# To do:
Print the listing as it stands, omitting all images.
◇ ◇ ◇
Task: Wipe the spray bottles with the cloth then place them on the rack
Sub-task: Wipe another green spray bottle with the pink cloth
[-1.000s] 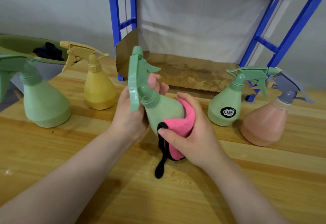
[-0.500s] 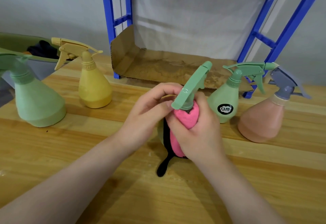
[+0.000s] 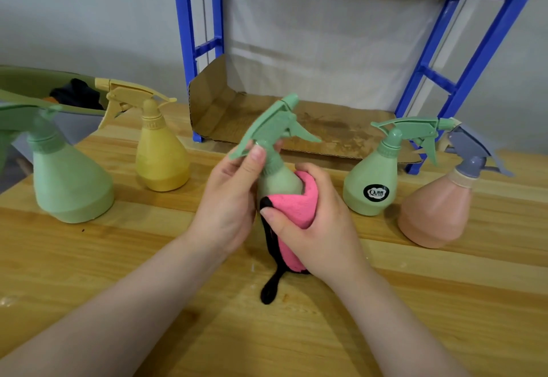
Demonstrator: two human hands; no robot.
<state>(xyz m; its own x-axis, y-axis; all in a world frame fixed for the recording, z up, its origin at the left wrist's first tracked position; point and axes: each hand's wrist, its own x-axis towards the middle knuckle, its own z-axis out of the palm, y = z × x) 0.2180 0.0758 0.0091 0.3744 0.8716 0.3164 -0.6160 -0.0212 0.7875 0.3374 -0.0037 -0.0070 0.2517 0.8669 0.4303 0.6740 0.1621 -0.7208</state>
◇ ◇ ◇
# Result for this task:
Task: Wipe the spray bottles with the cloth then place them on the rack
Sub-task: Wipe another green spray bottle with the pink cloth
[-1.000s] 
[-0.500s] 
[+0.000s] 
Demonstrator: two human hands; no robot.
<state>(xyz m; its own x-axis, y-axis; all in a world frame fixed for the recording, z up, its origin at the left wrist's first tracked position; point and axes: each hand's wrist, its own x-axis towards the middle knuckle, its own z-axis out of the palm, y = z × x) 0.2180 0.0758 0.0091 0.3744 0.8716 0.3164 -0.6160 -0.0212 0.7875 0.3374 -0.0037 -0.0070 0.2517 0.8669 0.4303 0.6740 0.1621 -0.7208</state>

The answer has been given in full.